Accidents et familles bouleversées : David Foenkinos

Dans « Tout le monde aime Clara », David Foenkinos évoque une famille dont la vie bascule lorsque Clara, 17 ans, est plongée dans le coma après un accident de voiture. Le roman explore le traumatisme, la résilience puis la capacité insoupçonnée à renaître grâce à l’expérience de la douleur. Foenkinos parle aussi de la force des livres et de l’écriture comme consolation et outil de reconstruction après l’épreuve. L’accident, loin d’être une simple parenthèse tragique, devient le catalyseur d’une nouvelle façon d’aimer, de vivre et d’accueillir la délicatesse et l’espoir, même dans le chaos.

 

Tragédie collective : David Deneufgermain

Enfin, David Deneufgermain, psychiatre et écrivain, aborde dans « L’Adieu au visage » la gestion des morts du Covid à l’hôpital Nord de Marseille. Ce témoignage romancé met en scène la sidération des soignants face à une vague de traumatismes et de décès, la nécessité d’adaptation perpétuelle, et la cruauté des protocoles funéraires imposés par la crise sanitaire. Le roman montre comment les expériences traumatiques collectives, comme la pandémie, transforment en profondeur les vies des individus – soignants, familles, survivants – et obligent chacun à inventer de nouvelles formes d’humanité et de résilience face à la brutalité du destin.

 

2.L’après catastrophe des effets différés et parfois indésirables

AZF

La catastrophe de l’explosion de l’usine AZF en 2001 reste un événement profondément douloureux dans la mémoire collective, malgré la dépollution et la reconversion progressive du site.
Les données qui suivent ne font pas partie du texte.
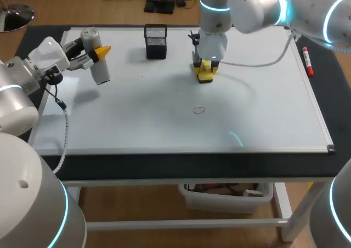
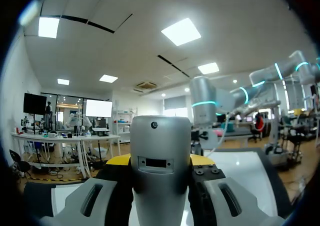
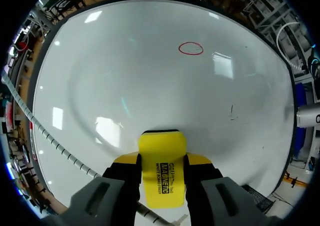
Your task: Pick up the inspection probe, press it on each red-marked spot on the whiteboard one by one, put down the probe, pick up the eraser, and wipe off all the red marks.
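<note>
- The left hand point(image 1: 97, 55) is clamped on the inspection probe point(image 1: 94, 68), held in the air over the left rear corner of the whiteboard point(image 1: 137, 127) on the desk. The probe is not yet put down.
- The right hand point(image 1: 205, 66) is clamped on the yellow eraser point(image 1: 204, 76) at the board's rear middle. I cannot tell whether the eraser touches the surface.
- One red mark point(image 1: 198, 110), a small ring, lies toward the front, apart from the eraser.
- This looks like the wiping step. Next, the eraser should press flat on the board and slide forward across the ring.
</note>
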Controlling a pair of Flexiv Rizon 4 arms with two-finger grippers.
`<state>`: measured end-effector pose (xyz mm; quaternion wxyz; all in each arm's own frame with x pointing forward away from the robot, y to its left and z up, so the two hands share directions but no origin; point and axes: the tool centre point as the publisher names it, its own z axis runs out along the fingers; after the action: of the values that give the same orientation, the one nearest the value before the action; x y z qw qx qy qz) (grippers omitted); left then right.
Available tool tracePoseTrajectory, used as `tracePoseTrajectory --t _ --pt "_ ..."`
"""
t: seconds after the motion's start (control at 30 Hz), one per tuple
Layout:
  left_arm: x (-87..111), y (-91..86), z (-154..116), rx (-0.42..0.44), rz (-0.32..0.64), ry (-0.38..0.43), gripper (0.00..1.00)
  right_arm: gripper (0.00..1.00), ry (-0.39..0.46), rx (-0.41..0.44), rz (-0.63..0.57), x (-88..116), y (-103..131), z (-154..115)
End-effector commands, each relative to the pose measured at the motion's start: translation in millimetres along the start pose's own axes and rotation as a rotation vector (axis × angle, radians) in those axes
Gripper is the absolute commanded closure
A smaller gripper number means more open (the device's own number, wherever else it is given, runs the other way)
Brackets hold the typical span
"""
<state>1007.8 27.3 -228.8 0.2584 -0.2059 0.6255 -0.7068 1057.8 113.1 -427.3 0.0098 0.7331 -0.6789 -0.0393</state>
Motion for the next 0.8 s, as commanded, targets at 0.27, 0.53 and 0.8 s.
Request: tracePoseTrajectory --t 0.27,0.53,0.8 --pt "-0.8 -0.1 0 0.003 0.0 0.004 1.0 1.0 0.011 0.007 0.047 39 -3 1" --pt "-0.8 -0.1 0 0.003 0.0 0.004 1.0 1.0 0.021 0.013 0.074 48 -4 -7" --pt "-0.8 -0.1 0 0.003 0.0 0.004 1.0 1.0 0.031 -0.009 0.061 22 -6 -28"
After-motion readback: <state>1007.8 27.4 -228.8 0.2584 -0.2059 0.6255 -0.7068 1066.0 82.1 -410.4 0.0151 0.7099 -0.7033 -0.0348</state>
Près de 24 ans après le drame, la trace matérielle du cratère créée par l’explosion, où 31 personnes ont trouvé la mort et des milliers d’autres ont été blessées, demeure préservée comme un « cratère de catastrophe ». Ce lieu, longtemps resté à l’écart et protégé par des scellés, incarne la souffrance et le choc qu’a provoqués la tragédie auprès des habitants de Toulouse et au-delà.
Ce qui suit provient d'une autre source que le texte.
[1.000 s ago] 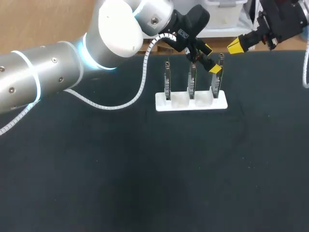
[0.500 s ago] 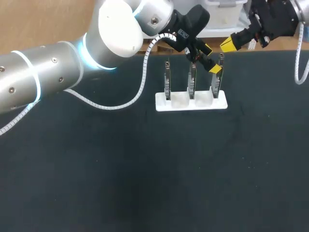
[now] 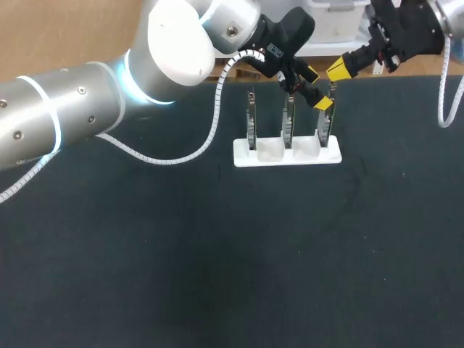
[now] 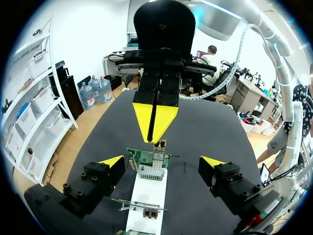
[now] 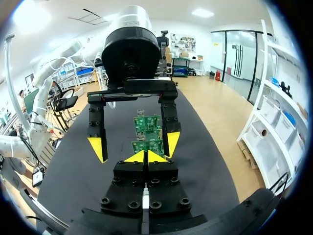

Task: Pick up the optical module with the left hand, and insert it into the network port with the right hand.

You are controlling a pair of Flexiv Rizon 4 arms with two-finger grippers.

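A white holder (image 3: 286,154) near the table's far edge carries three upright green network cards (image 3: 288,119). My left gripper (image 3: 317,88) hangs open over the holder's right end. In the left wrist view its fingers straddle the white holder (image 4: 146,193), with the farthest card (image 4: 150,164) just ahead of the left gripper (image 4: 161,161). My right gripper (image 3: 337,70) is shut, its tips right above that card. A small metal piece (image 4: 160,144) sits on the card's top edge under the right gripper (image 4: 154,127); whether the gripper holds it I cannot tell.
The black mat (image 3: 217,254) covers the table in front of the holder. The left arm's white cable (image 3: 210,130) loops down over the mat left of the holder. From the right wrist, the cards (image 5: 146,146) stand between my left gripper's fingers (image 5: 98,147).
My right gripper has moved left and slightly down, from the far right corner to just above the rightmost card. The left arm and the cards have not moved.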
Le site est désormais intégré dans un parcours de mémoire jouxtant le Mémorial de la catastrophe, rappelant ainsi en permanence la gravité de l’événement. L’installation d’objets emblématiques de l’usine, comme l’énorme tube de 95 tonnes, contribue à matérialiser ce qui reste du passé industriel tout en marquant la blessure mémorielle du territoire. La présence de panneaux explicatifs et la transformation du cratère en un espace protégé entretiennent le souvenir des victimes et du traumatisme collectif. Si la dépollution ouvre la voie à de nouveaux usages du site tournés vers la santé, le sport et la formation, le souvenir de la catastrophe demeure central. La préservation du cratère et la conservation de pièces majeures de l’usine témoignent d’un choix de la collectivité d’assumer cette mémoire douloureuse tout en regardant vers l’avenir.

Furiani

La persistance du souvenir douloureux lié au drame de Furiani est toujours là et resurgit  à travers la controverse autour de l’hommage à Jean-François Filippi, ancien maire de Lucciana et président du SC Bastia lors de la catastrophe de 1992.[

L’apposition d’une plaque commémorative à l’école de Crucetta a ravivé le débat sur la place de la mémoire collective, notamment pour les familles des victimes qui perçoivent cette initiative comme une forme d’oubli du traumatisme vécu. Le collectif du 5-Mai, au cœur de la mémoire du drame, a exprimé publiquement sa profonde déception, soulignant que l’hommage ne tenait pas compte du ressenti des personnes directement affectées par la tragédie.

La polémique révèle à quel point la mémoire du drame de Furiani continue d’être vive et sensible dans la société corse. L’adoption du nom de Jean-François Filippi dans l’espace public reste une source de malaise, signe que les souvenirs restent douloureux pour de nombreux acteurs locaux, et que la réconciliation mémorielle autour de ce drame historique demeure inachevée.